▶ _What the exercise asks_:
The whole listing is to be repeated exactly. Add nothing.

Top of Data below

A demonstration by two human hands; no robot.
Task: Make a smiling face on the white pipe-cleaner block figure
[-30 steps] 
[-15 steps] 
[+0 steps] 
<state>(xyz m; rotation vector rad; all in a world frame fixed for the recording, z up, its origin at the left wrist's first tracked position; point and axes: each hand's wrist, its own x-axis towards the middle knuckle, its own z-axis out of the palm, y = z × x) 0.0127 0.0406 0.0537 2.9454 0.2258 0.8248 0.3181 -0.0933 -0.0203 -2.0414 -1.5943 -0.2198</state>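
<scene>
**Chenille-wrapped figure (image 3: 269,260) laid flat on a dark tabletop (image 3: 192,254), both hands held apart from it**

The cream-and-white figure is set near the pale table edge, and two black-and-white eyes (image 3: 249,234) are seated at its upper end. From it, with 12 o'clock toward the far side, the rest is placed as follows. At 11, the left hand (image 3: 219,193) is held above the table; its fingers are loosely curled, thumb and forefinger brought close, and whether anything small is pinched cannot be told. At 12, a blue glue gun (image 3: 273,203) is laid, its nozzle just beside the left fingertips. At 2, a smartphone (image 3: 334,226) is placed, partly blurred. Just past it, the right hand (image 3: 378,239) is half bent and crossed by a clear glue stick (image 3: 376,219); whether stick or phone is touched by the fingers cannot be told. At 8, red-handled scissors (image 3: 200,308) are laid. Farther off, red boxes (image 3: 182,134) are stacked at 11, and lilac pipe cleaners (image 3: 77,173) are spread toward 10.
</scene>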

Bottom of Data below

▶ _Response to this task_:
A demonstration by two human hands; no robot.
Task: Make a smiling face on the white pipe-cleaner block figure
[-30 steps] 
[-15 steps] 
[+0 steps] 
<state>(xyz m; rotation vector rad; all in a world frame fixed for the recording, z up, its origin at the left wrist's first tracked position; point and axes: each hand's wrist, its own x-axis towards the middle knuckle, its own z-axis out of the palm, y = z × x) 0.0127 0.0406 0.0537 2.9454 0.2258 0.8248 0.3181 -0.0933 -0.0203 -2.0414 -1.5943 -0.2198</state>
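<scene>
**Chenille-wrapped figure (image 3: 269,260) laid flat on a dark tabletop (image 3: 192,254), both hands held apart from it**

The cream-and-white figure is set near the pale table edge, and two black-and-white eyes (image 3: 249,234) are seated at its upper end. From it, with 12 o'clock toward the far side, the rest is placed as follows. At 11, the left hand (image 3: 219,193) is held above the table; its fingers are loosely curled, thumb and forefinger brought close, and whether anything small is pinched cannot be told. At 12, a blue glue gun (image 3: 273,203) is laid, its nozzle just beside the left fingertips. At 2, a smartphone (image 3: 334,226) is placed, partly blurred. Just past it, the right hand (image 3: 378,239) is half bent and crossed by a clear glue stick (image 3: 376,219); whether stick or phone is touched by the fingers cannot be told. At 8, red-handled scissors (image 3: 200,308) are laid. Farther off, red boxes (image 3: 182,134) are stacked at 11, and lilac pipe cleaners (image 3: 77,173) are spread toward 10.
</scene>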

No additional output will be generated.